Friday, June 10, 2011
I wanted something a little different for dinner, and had a craving for Greek food. It's hard to find good Greek in our neck of the woods, and after staring sadly at pictures of food from my favorite Greek restaurants, I decided I would make my own.
As I always remind you, if the recipe calls for a teaspoon of dried herbs and you have fresh, up the amount to a tablespoon. It goes the opposite way, too.
Fresh rosemary makes me happy. If I could use one fresh herb for the rest of my life, it would be rosemary.
I added ingredients all out of order. I must have been in a hurry.

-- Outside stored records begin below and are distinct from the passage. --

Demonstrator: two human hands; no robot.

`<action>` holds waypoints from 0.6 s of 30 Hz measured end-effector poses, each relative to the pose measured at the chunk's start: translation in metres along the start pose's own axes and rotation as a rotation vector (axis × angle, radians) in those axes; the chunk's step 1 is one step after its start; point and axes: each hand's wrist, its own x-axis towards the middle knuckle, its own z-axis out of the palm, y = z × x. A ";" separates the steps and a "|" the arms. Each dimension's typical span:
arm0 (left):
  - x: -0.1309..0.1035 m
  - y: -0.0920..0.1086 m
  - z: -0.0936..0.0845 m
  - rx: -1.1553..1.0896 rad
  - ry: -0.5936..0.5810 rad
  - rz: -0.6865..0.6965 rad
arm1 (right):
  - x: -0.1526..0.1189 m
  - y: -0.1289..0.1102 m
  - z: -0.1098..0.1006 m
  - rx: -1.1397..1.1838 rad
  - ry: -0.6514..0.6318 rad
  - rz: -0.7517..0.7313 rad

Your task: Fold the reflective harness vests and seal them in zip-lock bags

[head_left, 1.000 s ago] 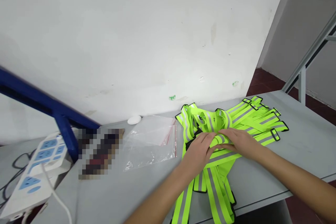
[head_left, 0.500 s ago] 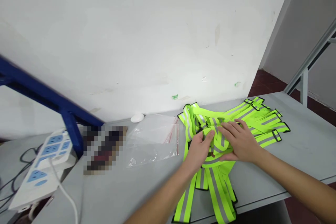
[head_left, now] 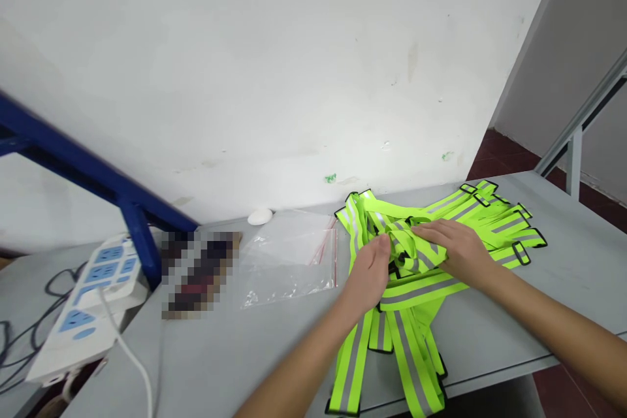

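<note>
Neon-yellow straps with grey reflective stripes and black buckles (head_left: 504,228) lie spread on the grey table. Over their middle, a folded bundle of the same strap (head_left: 414,251) is held between my hands. My left hand (head_left: 371,271) grips the bundle's left side, its thumb pointing up. On the right, my right hand (head_left: 458,248) closes on the bundle with its fingers across the top; its thumb is hidden. Several strap ends (head_left: 409,359) hang toward the table's front edge.
Clear plastic bags (head_left: 289,268) with red seal lines lie left of the straps, near a white oval object (head_left: 259,216). Farther left are a pixelated item (head_left: 200,274), a blue metal frame (head_left: 140,235) and a white power strip (head_left: 93,300) with cables. A wall stands behind.
The bundle between my hands has turned and looks more compact, showing its looped folds. My right hand has shifted slightly right, and its thumb has gone out of sight.
</note>
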 end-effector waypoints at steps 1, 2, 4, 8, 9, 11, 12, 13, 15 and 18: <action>-0.001 0.000 -0.002 0.066 0.011 0.105 | 0.005 0.002 -0.004 0.019 0.000 0.037; -0.001 -0.001 -0.003 0.137 0.018 0.206 | 0.010 0.004 -0.007 0.026 0.006 0.083; -0.001 -0.004 -0.004 0.250 0.050 0.330 | 0.021 0.007 -0.014 0.027 0.017 0.182; 0.008 -0.012 -0.001 0.249 0.111 0.258 | 0.033 -0.001 -0.019 0.073 0.032 0.214; 0.011 -0.012 -0.001 0.174 0.154 0.228 | 0.033 -0.006 -0.018 0.080 0.046 0.164; 0.016 -0.008 -0.004 -0.046 0.266 0.117 | 0.031 -0.016 -0.014 0.067 0.084 0.012; 0.017 -0.005 -0.006 -0.173 0.299 0.028 | 0.029 -0.021 -0.012 0.045 0.100 -0.071; 0.017 -0.002 -0.009 -0.300 0.286 -0.074 | 0.027 -0.025 -0.009 0.015 0.117 -0.150; 0.014 0.004 -0.012 -0.513 0.124 -0.259 | 0.024 -0.030 -0.003 -0.063 0.157 -0.264; 0.006 0.007 -0.014 -0.680 -0.081 -0.362 | 0.022 -0.032 0.004 -0.151 0.158 -0.311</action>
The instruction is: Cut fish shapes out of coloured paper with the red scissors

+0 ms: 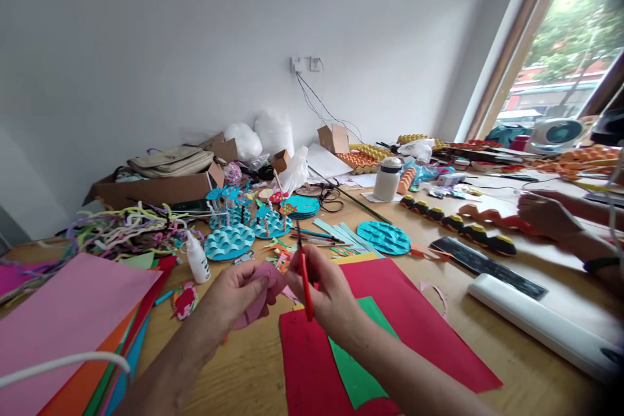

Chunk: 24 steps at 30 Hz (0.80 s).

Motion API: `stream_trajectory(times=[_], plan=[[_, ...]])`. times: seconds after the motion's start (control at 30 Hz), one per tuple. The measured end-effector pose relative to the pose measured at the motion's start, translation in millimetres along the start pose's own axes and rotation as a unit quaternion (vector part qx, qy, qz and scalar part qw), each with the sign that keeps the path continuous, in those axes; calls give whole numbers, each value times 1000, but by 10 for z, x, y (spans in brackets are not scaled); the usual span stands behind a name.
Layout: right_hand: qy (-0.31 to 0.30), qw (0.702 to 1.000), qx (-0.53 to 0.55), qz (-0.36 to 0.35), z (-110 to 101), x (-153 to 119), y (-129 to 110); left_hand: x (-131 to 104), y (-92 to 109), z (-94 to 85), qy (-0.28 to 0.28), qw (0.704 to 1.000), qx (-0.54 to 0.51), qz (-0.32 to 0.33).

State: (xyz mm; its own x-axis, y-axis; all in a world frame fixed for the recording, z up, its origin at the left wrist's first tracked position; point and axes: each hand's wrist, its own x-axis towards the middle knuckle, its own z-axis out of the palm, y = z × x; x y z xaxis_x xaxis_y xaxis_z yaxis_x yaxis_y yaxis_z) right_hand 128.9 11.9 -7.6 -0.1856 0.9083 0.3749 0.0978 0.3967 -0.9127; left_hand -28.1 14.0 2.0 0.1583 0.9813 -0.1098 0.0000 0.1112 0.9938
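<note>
My left hand (244, 289) pinches a piece of pink paper (256, 309) with a curved outline, held above the table. Red-handled scissors (305, 279) are in my right hand (326, 296), their dark blades pointing up and away from me. The fingertips of my right hand come close to the pink paper's right edge; whether they touch it I cannot tell. Beneath my right arm lie red sheets (409, 318) with a green sheet (365, 338) on top. Small cut scraps (280, 253) lie just beyond my hands.
A stack of coloured paper (73, 312) lies on the left, near a white glue bottle (197, 259) and tangled pipe cleaners (131, 227). Blue paper discs (383, 237) lie ahead. A white bottle (387, 180) stands farther back. On the right, another person's hands (550, 218) hold an orange strip.
</note>
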Motion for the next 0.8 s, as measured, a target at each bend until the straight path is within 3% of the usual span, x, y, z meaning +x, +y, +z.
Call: stream_trajectory(times=[0.07,0.17,0.37,0.8], plan=[[3,1000,19,0,-26,-86,-25,-3,-6,-16,16,1000,-1,7],[-83,996,-10,26,-11,-213,9,-36,29,-15,22,999,-17,28],[-134,986,-43,91,78,-281,212,-86,96,19,30,997,-52,38],[-143,981,-14,127,46,-243,272,-64,50,42,18,999,-28,8]])
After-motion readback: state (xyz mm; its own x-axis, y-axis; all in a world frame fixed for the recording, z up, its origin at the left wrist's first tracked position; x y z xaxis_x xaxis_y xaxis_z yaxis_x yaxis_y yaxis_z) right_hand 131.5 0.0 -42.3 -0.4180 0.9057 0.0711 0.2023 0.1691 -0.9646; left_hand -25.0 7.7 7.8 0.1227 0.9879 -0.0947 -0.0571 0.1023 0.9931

Grill the chicken for 12-15 minutes per side, or until completely cooked. Let the cooked chicken rest for a few minutes before serving. Serve with rice pilaf or grilled potatoes.
Recipe: Greek Chicken
1/4 c. olive oil
1 tbsp. dijon mustard
5 cloves garlic
1 tsp. dried rosemary
1 tsp. dried thyme
1 tsp. dried oregano
zest of half a lemon
juice of 1 lemon
2 lbs. bone-in chicken parts
Combine all ingredients in a large Ziploc bag. Let marinate 6-8 hours.
Preheat grill to high/medium-high. Let chicken come to room temperature while grill preheats.
Cook chicken 25-30 minutes (12-15 minutes a side) until cooked through.